In each GA application, one should define how to generate the initial population and how to stop algorithm running. The initial population could be generated at random, or as genetic material from some previous procedure.

The termination of GA could be done simply by counting if some prescribed number of steps is reached, or by testing, if a termination criterion is fulfilled. An autonomous stopping could be done by fitness function convergence testing or by homogeneity checking of an entire population. If fitness function reaches global or some of local optima, then all strings, because of preferring the best solution, tend to be equivalent. In this case, a high degree of homogeneity could stop the procedure, or adapt GA parameters in order to move searching of the solution to other areas of local optima as candidates for the global one. In this case, GA is considered to have adaptivity features.
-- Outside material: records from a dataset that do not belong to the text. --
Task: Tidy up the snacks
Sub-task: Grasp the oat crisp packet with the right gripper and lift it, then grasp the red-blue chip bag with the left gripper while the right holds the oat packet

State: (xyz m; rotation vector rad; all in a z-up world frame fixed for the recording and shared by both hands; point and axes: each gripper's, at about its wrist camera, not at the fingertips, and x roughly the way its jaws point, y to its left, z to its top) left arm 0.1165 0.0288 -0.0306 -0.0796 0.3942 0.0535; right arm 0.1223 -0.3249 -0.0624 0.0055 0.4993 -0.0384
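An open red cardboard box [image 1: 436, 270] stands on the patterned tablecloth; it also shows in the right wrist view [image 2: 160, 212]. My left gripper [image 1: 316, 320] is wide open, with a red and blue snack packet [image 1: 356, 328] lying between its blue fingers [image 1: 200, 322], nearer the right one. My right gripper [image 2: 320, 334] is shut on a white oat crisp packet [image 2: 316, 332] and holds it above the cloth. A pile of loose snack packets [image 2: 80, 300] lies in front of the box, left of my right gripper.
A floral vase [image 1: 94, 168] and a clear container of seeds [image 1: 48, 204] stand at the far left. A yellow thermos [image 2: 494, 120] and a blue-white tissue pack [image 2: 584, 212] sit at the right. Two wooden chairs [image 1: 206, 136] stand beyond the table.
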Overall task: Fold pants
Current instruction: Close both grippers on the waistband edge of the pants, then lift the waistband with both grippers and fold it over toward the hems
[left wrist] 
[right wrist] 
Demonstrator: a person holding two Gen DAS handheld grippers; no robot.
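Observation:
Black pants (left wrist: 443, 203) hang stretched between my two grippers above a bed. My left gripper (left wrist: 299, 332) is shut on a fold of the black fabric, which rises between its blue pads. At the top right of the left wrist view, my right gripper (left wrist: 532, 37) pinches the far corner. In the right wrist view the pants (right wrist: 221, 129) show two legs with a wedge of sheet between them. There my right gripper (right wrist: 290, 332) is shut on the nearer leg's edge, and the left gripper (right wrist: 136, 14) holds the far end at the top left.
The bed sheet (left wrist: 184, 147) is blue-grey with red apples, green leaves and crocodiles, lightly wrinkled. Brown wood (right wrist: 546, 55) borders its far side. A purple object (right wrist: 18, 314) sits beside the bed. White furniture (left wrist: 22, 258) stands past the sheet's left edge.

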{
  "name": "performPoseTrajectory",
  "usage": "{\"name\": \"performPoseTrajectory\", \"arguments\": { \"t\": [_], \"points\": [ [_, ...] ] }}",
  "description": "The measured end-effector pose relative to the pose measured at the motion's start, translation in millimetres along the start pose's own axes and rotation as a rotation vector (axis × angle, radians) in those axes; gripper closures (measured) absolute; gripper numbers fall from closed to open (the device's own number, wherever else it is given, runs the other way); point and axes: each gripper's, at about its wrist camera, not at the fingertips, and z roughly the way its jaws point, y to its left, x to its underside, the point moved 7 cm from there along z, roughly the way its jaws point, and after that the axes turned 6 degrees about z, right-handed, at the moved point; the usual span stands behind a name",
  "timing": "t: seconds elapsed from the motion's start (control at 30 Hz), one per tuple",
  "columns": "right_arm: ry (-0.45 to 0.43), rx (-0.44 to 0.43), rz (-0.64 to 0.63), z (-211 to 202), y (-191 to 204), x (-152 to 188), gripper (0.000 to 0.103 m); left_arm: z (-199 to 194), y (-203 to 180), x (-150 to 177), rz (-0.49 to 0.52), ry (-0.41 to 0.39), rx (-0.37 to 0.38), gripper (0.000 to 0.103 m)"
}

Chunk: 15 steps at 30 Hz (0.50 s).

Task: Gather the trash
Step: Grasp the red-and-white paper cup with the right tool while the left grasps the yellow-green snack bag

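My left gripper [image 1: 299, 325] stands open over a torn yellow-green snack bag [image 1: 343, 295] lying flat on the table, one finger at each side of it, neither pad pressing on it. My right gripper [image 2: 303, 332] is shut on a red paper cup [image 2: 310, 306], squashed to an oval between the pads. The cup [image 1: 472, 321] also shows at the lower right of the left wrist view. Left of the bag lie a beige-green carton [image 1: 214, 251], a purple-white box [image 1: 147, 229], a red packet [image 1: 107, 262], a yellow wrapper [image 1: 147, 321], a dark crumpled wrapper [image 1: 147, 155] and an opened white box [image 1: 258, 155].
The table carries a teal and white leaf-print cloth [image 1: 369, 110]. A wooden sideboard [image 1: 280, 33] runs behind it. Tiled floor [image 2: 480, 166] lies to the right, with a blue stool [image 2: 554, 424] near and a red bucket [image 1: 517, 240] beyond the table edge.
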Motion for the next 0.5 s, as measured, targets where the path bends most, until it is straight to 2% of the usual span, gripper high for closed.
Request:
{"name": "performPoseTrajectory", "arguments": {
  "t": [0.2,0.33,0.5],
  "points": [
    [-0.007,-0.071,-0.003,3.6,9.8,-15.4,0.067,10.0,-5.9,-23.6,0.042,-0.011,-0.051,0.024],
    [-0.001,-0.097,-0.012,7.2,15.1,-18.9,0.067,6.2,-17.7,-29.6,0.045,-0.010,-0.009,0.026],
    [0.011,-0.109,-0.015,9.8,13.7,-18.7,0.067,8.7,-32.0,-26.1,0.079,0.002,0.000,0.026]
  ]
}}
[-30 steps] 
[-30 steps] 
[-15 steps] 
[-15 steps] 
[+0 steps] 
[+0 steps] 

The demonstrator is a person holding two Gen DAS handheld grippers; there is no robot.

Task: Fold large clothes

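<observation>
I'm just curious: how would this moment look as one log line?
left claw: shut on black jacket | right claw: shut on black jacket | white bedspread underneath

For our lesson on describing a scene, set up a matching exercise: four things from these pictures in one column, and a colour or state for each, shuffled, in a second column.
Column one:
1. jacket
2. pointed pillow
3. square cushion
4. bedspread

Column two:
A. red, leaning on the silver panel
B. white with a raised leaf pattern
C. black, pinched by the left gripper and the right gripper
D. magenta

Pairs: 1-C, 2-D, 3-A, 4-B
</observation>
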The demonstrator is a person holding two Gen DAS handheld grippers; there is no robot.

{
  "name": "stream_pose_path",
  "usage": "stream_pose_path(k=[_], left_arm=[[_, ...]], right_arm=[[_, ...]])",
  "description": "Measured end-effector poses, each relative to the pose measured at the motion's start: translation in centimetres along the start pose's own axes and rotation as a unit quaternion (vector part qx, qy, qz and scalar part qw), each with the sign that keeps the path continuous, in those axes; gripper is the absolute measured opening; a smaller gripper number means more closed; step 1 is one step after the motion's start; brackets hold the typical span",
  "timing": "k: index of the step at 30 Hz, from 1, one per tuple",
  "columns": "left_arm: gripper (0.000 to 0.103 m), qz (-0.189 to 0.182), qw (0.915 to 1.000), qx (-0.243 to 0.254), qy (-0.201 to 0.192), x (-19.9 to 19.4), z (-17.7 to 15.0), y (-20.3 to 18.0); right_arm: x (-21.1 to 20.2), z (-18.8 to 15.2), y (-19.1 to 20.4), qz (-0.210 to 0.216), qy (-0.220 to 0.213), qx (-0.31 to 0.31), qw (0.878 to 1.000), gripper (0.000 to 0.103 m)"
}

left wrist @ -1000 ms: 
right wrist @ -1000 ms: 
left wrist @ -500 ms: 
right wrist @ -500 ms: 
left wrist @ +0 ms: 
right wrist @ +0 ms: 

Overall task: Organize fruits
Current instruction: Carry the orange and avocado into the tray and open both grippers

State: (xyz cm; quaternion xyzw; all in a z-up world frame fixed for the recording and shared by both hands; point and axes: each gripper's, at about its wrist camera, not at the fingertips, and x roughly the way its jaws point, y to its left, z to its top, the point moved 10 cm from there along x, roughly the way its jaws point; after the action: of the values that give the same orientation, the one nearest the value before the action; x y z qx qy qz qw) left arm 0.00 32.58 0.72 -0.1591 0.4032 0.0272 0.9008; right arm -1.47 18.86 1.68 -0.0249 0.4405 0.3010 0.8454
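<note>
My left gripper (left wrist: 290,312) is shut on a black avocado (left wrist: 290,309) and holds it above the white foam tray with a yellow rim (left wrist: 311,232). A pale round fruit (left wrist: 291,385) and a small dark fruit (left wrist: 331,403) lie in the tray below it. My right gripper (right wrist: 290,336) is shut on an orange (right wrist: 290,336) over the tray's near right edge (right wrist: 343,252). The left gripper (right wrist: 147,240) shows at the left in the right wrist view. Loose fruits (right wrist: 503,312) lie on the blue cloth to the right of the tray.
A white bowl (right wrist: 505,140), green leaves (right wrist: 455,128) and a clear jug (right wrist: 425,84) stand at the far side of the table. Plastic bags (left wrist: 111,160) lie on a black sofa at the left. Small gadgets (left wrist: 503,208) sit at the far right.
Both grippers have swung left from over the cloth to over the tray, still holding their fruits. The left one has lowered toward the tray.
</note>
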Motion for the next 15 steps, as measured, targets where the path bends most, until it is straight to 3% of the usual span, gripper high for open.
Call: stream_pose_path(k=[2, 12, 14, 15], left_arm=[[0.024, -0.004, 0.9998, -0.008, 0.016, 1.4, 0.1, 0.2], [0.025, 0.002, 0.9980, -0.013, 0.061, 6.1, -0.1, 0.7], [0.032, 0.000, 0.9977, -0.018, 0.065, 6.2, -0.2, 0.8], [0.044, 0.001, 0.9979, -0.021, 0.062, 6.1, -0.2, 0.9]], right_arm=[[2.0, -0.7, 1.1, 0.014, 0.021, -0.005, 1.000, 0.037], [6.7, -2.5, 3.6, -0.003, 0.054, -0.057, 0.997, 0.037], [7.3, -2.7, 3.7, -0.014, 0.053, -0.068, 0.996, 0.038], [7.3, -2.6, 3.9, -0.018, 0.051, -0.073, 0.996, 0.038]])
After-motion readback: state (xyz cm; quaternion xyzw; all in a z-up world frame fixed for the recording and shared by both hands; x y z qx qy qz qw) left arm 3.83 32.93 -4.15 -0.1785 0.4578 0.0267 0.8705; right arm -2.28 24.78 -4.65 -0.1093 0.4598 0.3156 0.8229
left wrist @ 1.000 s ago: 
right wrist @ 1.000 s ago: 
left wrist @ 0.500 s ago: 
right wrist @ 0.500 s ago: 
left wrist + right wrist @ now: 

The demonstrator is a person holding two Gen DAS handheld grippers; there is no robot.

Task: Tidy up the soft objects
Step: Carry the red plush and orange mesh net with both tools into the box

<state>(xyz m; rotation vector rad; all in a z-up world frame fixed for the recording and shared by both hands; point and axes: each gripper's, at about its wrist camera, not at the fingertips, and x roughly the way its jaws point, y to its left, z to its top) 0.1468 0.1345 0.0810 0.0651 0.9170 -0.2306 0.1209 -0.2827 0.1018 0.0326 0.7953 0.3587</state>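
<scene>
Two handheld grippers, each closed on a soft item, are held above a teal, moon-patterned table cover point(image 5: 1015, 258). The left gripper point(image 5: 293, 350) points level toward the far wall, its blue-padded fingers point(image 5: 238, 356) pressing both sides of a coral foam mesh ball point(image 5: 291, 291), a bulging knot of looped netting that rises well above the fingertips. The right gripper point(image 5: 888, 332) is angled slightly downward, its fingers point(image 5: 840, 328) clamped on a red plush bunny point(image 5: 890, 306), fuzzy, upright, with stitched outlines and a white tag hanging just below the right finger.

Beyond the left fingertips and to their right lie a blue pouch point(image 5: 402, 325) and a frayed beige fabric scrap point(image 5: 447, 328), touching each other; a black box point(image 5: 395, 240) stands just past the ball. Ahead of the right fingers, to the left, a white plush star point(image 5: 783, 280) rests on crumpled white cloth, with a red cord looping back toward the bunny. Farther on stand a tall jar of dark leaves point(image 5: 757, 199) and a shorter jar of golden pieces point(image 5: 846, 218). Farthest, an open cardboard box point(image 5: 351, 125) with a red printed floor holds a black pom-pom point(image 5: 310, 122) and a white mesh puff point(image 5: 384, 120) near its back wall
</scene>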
A GA application to a specific problem includes a number of steps. Some of them are listed below:

  The problem definition — goal, assumptions, and constraints;
  Solution coding;
  Using SGA or an improved GA;
  Population homogeneity — testing or not testing;
  Adaptivity — including or not including;
  Selection technique definition;
  Elitism — including or not including;
  Defining the number of crossover points;
  Defining crossover and mutation probabilities;
  Defining population size;
  Defining fitness function;
  Generation of initial population;
  Defining termination criterion.

Three examples discussing GA applications in telecommunication system design follow.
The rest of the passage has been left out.